• Directions for this task: Below are records; count the lines that hold the string "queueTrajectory" and give only the count.

• Material supplied:
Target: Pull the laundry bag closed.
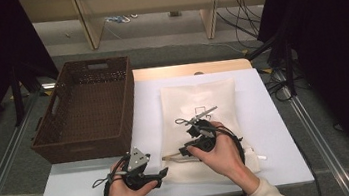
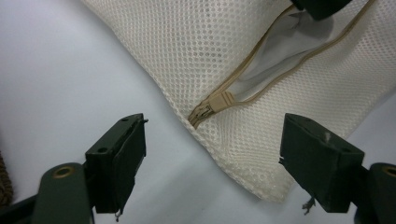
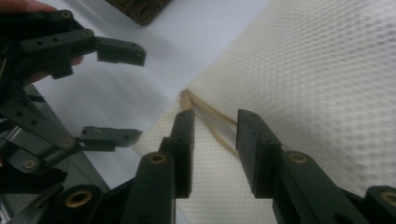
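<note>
A white table (image 1: 277,130) stands in a dim room, with a strip of pale wood at its far edge. Beyond it there is a grey floor (image 1: 164,33) with loose cables and the legs of a light wooden frame; dark curtains hang on both sides. Metal rails run along the floor to the left and right of the table.

On the left part of the table stands a brown basket (image 1: 83,109), partly over the table's left edge. In the middle lies a cream mesh bag (image 1: 198,100), flat, its near end close to the person's edge. Its zipper (image 2: 219,100) is partly open, and the white inside is seen through the gap.

The left gripper (image 1: 164,172) is held just beside the near left corner of the bag; its jaws are wide apart and grasp nothing, and the bag corner lies in front of them. The right gripper (image 3: 215,135) rests over the bag at the zipper. Its jaws are half closed with the zipper band between them; I cannot tell if the pads press on it.
</note>
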Demonstrator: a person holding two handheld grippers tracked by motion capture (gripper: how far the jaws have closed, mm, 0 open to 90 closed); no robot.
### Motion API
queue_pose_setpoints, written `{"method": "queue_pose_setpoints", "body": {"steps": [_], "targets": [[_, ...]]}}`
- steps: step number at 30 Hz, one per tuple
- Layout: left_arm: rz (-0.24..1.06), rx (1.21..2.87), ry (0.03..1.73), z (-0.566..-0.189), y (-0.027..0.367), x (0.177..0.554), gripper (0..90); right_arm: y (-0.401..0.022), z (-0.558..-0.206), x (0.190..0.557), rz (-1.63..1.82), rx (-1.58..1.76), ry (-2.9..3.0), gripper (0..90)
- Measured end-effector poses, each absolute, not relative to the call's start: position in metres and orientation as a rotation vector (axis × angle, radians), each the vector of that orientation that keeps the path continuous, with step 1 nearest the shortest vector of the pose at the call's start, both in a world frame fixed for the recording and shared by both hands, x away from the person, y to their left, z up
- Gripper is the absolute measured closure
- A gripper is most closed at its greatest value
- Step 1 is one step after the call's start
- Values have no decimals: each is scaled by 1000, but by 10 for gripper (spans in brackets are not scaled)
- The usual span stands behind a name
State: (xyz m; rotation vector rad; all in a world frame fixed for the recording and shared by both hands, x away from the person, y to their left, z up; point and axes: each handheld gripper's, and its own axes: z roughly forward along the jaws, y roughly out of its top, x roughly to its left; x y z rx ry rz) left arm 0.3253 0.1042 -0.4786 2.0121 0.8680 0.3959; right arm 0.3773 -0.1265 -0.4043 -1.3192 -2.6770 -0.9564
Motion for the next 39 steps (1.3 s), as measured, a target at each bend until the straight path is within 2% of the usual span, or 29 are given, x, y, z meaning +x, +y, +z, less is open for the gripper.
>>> {"method": "queue_pose_setpoints", "body": {"steps": [1,3,4,5,17,30,39], "targets": [[424,2024,850,-478,105,327,228,-123,-405,377,-949,-1308,-2674,701],[389,2014,890,-480,103,325,229,-118,-409,378,-930,-1301,-2666,714],[396,2034,859,-480,103,326,230,-116,-411,380,-913,-1289,-2665,723],[318,1977,931,-483,98,323,231,-114,-413,382,-902,-1279,-2663,730],[349,2054,889,-484,100,325,231,-94,-434,391,-835,-1289,-2614,732],[344,2037,894,-486,99,325,231,-78,-444,398,-771,-1274,-2628,735],[342,2038,900,-486,99,325,231,-70,-446,402,-756,-1239,-2647,790]]}}
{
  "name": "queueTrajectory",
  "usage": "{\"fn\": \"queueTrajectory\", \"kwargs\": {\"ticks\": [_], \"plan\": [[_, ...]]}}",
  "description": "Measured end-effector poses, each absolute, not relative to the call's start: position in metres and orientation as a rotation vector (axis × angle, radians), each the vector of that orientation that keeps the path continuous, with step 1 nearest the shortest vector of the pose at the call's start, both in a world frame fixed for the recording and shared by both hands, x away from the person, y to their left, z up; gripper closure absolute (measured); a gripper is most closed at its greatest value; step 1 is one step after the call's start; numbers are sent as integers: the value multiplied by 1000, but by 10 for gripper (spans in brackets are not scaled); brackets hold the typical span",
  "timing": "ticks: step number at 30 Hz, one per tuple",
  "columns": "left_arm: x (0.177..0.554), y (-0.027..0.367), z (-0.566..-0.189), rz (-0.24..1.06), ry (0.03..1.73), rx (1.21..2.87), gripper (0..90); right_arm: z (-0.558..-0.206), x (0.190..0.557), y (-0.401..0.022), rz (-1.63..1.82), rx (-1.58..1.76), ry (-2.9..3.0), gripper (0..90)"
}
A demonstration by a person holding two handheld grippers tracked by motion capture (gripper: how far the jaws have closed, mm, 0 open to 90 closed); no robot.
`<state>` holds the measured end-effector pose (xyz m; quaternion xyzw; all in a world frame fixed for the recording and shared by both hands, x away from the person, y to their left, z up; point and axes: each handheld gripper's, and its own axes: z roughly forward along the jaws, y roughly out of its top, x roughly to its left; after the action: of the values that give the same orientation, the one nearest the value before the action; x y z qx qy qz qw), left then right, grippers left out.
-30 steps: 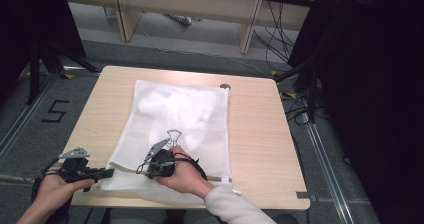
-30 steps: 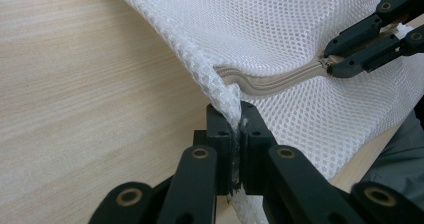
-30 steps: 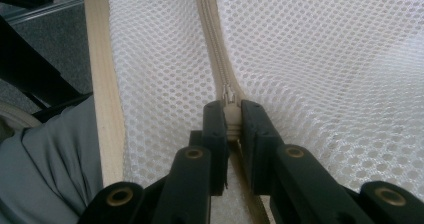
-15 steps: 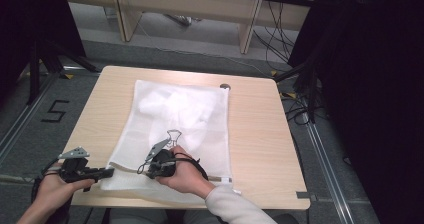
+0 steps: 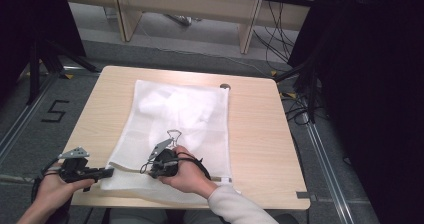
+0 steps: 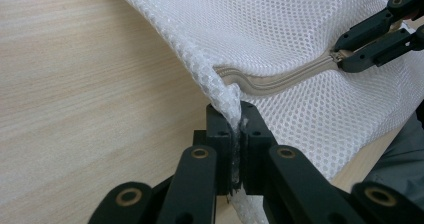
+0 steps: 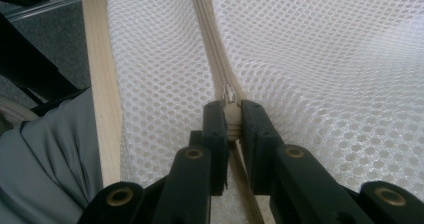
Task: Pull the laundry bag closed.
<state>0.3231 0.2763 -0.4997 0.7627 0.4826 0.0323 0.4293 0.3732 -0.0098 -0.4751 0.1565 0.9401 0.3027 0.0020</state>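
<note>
We see a pale wooden square table (image 5: 260,134) with a white mesh laundry bag (image 5: 180,119) spread flat across its middle, reaching from near the far edge down to the near edge. Something white and bunched lies inside the bag's far half; we cannot tell what it is. A small round dark disc (image 5: 225,87) sits on the table just beside the bag's far right corner.

Along the bag's near end runs a beige zipper (image 6: 280,81), which rises slightly off the table between the two grippers. At the near left edge of the table, the left gripper (image 6: 235,134) is clenched on the bag's near left corner, with a fold of mesh pinched between its black jaws. Our left hand (image 5: 57,189) holds it at the table's edge.

The right gripper (image 7: 231,121) rests on the bag's near part, held by our right hand (image 5: 187,176) in a grey sleeve. Its jaws are closed on the small beige zipper pull (image 7: 230,115), which sits on the zipper line, near the left gripper but apart from it.
</note>
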Motion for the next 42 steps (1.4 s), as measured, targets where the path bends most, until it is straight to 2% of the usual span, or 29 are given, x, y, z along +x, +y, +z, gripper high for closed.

• Response for this exercise: 2